(Dataset items)
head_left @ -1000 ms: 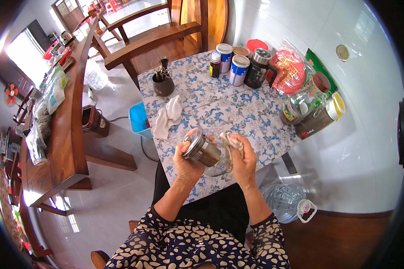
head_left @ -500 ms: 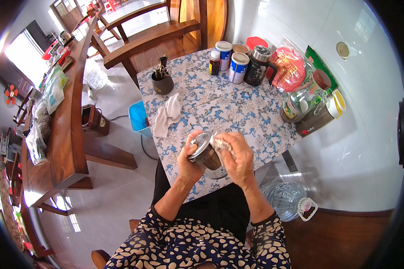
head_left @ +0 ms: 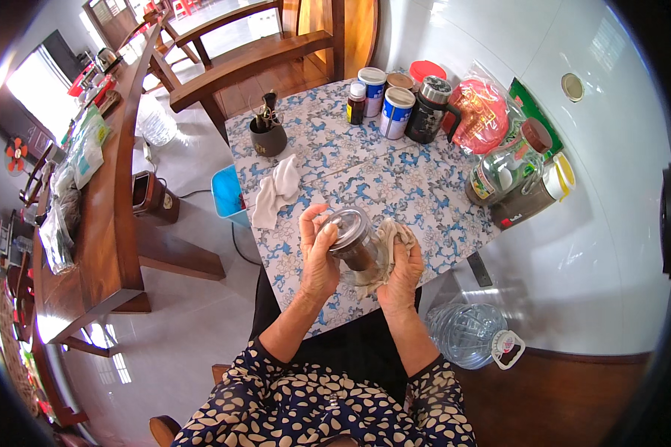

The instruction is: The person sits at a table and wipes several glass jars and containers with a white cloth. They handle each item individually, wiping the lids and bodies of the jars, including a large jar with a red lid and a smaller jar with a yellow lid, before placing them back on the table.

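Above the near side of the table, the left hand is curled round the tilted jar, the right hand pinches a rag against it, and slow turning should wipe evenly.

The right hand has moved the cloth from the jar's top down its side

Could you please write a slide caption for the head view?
The left hand grips a transparent container while the right hand holds a cloth against it above a patterned table.
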`<state>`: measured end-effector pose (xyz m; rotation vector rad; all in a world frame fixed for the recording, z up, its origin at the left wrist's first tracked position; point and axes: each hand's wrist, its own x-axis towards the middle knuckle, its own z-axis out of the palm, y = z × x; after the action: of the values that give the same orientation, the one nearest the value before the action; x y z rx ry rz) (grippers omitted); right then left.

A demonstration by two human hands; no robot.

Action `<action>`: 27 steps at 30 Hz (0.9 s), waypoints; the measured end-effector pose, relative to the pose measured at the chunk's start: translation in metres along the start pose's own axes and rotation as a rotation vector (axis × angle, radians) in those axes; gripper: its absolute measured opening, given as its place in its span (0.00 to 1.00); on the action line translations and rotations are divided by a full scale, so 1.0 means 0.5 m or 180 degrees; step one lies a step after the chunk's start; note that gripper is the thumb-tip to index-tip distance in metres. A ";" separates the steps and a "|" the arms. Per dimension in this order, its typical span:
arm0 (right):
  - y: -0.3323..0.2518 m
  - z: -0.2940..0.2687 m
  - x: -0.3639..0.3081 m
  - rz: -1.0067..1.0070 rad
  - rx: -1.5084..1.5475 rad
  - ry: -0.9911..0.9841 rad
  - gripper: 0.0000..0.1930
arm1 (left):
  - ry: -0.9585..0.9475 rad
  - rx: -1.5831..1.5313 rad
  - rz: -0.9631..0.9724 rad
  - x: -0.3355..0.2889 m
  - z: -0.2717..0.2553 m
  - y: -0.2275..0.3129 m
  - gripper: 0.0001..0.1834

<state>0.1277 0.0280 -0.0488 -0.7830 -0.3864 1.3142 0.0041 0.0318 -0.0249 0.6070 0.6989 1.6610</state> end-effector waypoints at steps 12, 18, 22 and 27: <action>-0.003 0.044 -0.008 -0.0273 0.0127 0.0117 0.13 | -0.0146 0.0896 0.0875 -0.025 0.036 0.018 0.43; -0.047 0.070 -0.047 -0.2311 -0.2324 -0.0942 0.15 | 0.0169 0.0476 0.0692 -0.033 0.011 0.008 0.35; -0.094 0.097 -0.040 -0.2921 -0.3047 -0.1689 0.16 | 0.0147 0.0006 0.0402 -0.034 -0.007 0.008 0.30; -0.103 0.123 -0.030 -0.2367 -0.3313 -0.1199 0.17 | -0.0007 0.0162 0.0339 -0.044 -0.001 0.007 0.28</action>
<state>0.1201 0.0289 0.0322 -1.0707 -1.5725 0.4697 0.0053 0.0096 -0.0231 0.6925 0.7197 1.7449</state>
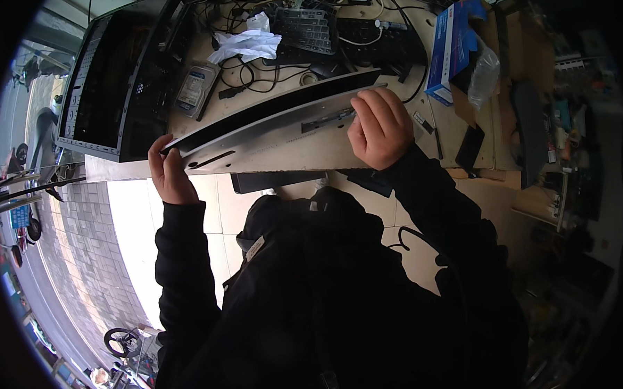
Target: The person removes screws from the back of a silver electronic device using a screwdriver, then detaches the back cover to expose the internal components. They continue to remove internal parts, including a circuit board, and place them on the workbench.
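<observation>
1. Here's the left hand (175,181) on the near-left corner of a silver-and-black flat panel (260,133), fingers (157,158) pinching its edge.
2. Over at the far end, the right hand (384,130) has its fingers curled in, pinching the panel's right corner.
3. The panel is tipped steeply on edge, slanting across the front of the worktop (453,117); whether its lower edge touches, I can't tell.
4. Left of it stands a black computer case (122,84), a hard drive (196,90) just beside.
5. Behind the panel: crumpled white paper (248,41) next to a dark keyboard (306,30).
6. And out right, a blue box (447,49) with clear plastic wrap (485,69) against it.
</observation>
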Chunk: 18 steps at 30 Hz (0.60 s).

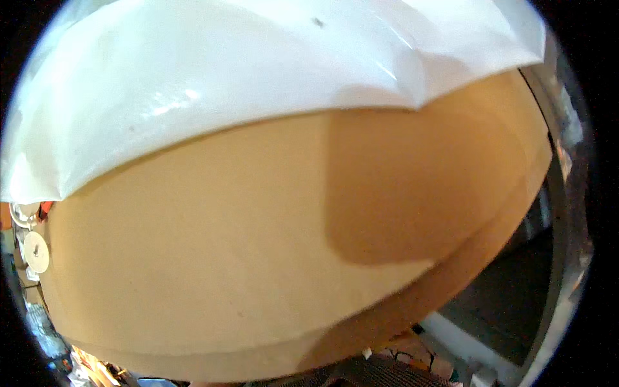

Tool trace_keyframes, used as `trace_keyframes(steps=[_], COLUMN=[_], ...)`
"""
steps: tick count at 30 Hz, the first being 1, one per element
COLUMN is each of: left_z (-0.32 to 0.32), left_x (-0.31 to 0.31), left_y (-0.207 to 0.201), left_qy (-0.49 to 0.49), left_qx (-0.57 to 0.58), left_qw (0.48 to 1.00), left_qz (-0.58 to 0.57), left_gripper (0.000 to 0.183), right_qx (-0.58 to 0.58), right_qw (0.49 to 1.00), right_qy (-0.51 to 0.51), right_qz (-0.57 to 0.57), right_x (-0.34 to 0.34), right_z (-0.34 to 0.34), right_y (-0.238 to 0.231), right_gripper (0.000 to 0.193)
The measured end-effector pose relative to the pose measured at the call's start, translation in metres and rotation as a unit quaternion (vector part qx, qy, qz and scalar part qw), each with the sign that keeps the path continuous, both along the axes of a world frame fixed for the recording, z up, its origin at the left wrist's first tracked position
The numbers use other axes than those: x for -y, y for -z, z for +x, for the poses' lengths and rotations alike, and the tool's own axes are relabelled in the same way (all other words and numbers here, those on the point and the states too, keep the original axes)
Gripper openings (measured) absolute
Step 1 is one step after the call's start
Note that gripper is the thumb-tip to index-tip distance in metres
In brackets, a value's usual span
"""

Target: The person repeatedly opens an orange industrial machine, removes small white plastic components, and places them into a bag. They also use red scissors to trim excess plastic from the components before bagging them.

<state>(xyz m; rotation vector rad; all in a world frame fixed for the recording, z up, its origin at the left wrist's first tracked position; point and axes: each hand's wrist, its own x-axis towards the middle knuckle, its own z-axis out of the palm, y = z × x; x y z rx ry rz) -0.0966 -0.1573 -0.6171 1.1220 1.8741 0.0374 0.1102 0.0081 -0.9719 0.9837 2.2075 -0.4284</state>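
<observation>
A large brown cardboard panel [213,251] fills most of the view, close up, with a creased rim along its lower edge. Over its far part lies a glossy white plastic sheet [245,64], wrinkled and ending in a pointed fold near the right. A dark rounded shadow falls across the cardboard on the right. Neither my left hand nor my right hand can be made out. A dark knitted garment [393,374] shows below the panel's near edge.
At the far left is a round cream disc [36,251] among small cluttered items. Blue-grey plastic wrapping [46,332] lies at the lower left. To the right, a dark recess [516,297] sits beside a grey frame [567,238].
</observation>
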Motion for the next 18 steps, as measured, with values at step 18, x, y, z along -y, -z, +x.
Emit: trace_keyframes(steps=[18], left_z=[0.032], left_x=[-0.02], left_y=[-0.265], left_qy=[-0.129], left_qx=[0.108], left_qw=[0.903], left_qz=[0.396], left_gripper=[0.021], right_qx=[-0.5], right_qw=[0.862], right_qy=[-0.002], right_qz=[0.083], right_x=[0.035], right_z=[-0.048], right_y=[-0.613], right_gripper=[0.023])
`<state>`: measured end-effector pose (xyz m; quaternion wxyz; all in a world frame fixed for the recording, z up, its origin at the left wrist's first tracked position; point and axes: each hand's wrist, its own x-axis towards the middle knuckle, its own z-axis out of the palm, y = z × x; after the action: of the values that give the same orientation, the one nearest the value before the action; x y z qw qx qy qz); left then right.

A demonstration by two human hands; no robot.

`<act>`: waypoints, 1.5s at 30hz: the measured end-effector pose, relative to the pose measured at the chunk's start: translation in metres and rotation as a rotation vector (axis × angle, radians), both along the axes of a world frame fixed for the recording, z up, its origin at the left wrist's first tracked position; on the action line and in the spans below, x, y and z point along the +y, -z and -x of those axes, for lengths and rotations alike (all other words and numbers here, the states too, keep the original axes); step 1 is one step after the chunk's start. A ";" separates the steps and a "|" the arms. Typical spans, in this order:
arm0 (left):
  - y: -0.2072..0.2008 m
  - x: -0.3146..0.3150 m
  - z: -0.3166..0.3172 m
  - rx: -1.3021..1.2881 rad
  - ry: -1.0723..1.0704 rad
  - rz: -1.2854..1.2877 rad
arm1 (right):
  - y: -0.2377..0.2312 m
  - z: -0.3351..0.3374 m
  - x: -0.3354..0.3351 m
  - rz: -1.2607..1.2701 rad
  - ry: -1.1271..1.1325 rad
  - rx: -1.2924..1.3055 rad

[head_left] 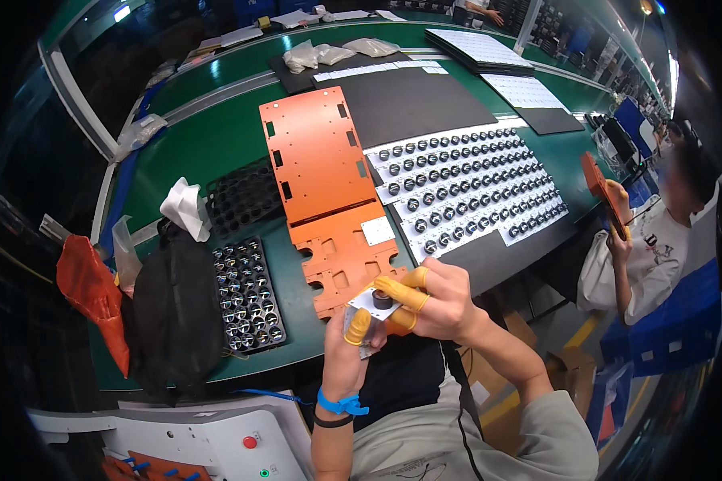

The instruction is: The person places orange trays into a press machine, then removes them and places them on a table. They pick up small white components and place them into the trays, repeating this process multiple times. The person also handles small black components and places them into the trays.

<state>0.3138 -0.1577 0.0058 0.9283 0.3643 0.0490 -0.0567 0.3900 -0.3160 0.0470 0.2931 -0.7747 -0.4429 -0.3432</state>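
Observation:
Near the table's front edge, my left hand (351,341), with yellow finger cots, pinches a small white square plate (362,301). A short black cylinder like a lens holder (383,300) sits upright on that plate. The fingers of my right hand (441,301), also in yellow finger cots, close around the cylinder from the right. Just beyond my hands lies an orange fixture (317,204) with cutouts, partly covered by them. Another white square plate (379,232) rests on its lower part.
A black tray of shiny round lenses (267,330) stands left, with another dark tray (245,192) behind. Right are white sheets (501,232) bearing rows of black cylinders. Black bags (176,297) and an orange bag (92,293) hang left. A co-worker (658,240) holds an orange fixture.

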 end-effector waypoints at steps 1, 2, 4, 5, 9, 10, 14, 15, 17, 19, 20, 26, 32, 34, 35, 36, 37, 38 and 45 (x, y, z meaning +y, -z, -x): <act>0.000 -0.001 -0.001 -0.030 -0.004 -0.028 | 0.000 0.001 -0.001 0.009 0.004 0.005; 0.001 0.000 -0.001 -0.060 -0.009 -0.055 | 0.001 0.002 -0.003 0.019 0.007 0.011; 0.001 -0.002 -0.001 -0.086 -0.043 -0.094 | 0.003 0.003 -0.004 0.024 0.000 0.020; 0.001 -0.003 0.000 -0.081 -0.072 -0.105 | 0.003 0.004 -0.002 0.013 -0.004 0.047; 0.006 -0.006 0.002 -0.020 -0.198 -0.179 | 0.003 0.008 0.003 0.009 -0.015 0.162; 0.006 -0.005 0.001 -0.023 -0.186 -0.196 | 0.003 0.008 0.002 0.015 -0.020 0.190; 0.003 0.001 -0.009 -0.062 -0.220 -0.570 | 0.021 -0.009 -0.009 -0.016 0.063 0.181; 0.002 0.001 -0.014 -0.079 -0.249 -0.740 | 0.027 -0.013 -0.012 -0.045 0.133 0.338; -0.001 0.000 -0.024 -0.165 -0.432 -1.000 | 0.033 -0.025 -0.019 -0.101 0.269 0.639; -0.010 0.009 -0.031 -0.228 -0.476 -1.384 | 0.035 -0.038 -0.028 0.019 0.332 0.763; -0.009 0.009 -0.035 -0.235 -0.450 -1.528 | 0.038 -0.043 -0.031 0.083 0.351 0.832; 0.015 0.011 -0.046 -0.424 -0.273 -1.831 | 0.044 -0.069 -0.032 0.256 0.159 1.310; 0.019 0.006 -0.050 -0.494 -0.221 -1.867 | 0.024 -0.086 -0.025 0.475 0.260 1.319; 0.017 0.004 -0.050 -0.509 -0.242 -1.899 | 0.031 -0.077 -0.026 0.398 0.338 1.060; 0.017 0.000 -0.051 -0.530 -0.243 -1.901 | 0.036 -0.062 -0.026 0.321 0.405 0.848; 0.017 -0.002 -0.052 -0.512 -0.235 -1.891 | 0.036 -0.045 -0.029 0.225 0.505 0.729; 0.016 -0.001 -0.050 -0.487 -0.225 -1.913 | 0.027 -0.028 -0.036 0.154 0.496 0.709; 0.017 0.000 -0.050 -0.512 -0.246 -1.934 | 0.026 -0.012 -0.050 -0.090 0.451 0.807; -0.002 -0.009 -0.039 -0.556 -0.369 -1.986 | 0.107 0.052 -0.277 -1.418 0.500 0.744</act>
<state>0.3529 -0.1663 0.0075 0.1846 0.9499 -0.0866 0.2371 0.3380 -0.5931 -0.0599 0.7529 -0.5450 0.1880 -0.3174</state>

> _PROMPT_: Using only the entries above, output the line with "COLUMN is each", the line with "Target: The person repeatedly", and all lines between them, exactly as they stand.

> _TASK RESULT_:
COLUMN is each of: left_z (-0.32 to 0.32), left_x (-0.31 to 0.31), left_y (-0.207 to 0.201), left_qy (-0.49 to 0.49), left_qx (-0.57 to 0.58), left_qw (0.48 to 1.00), left_qz (-0.58 to 0.57), left_gripper (0.000 to 0.183), right_qx (-0.58 to 0.58), right_qw (0.49 to 1.00), right_qy (-0.51 to 0.51), right_qz (-0.57 to 0.57), right_x (-0.34 to 0.34), right_z (-0.34 to 0.34), right_y (-0.238 to 0.231), right_gripper (0.000 to 0.193)
The measured end-effector pose relative to the pose measured at the call's start, translation in metres and rotation as a unit quaternion (vector part qx, qy, qz and scalar part qw), each with the sign that keeps the path continuous, both along the axes of a world frame fixed for the recording, z up, its origin at the left wrist's first tracked position
The numbers use other axes than those: x for -y, y for -z, z for +x, for the poses' lengths and rotations alike, and the tool's own axes are relabelled in the same way (all other words and numbers here, those on the point and the states too, keep the original axes)
Gripper openings (measured) absolute
Step 1 is one step after the call's start
Note that gripper is the thumb-tip to index-tip distance in metres
In brackets, a value's usual span
"""

Target: The person repeatedly opens an orange industrial machine, removes small white plastic components, and places them into a bag. They also use red scissors to trim excess plastic from the components before bagging them.

No further output is needed.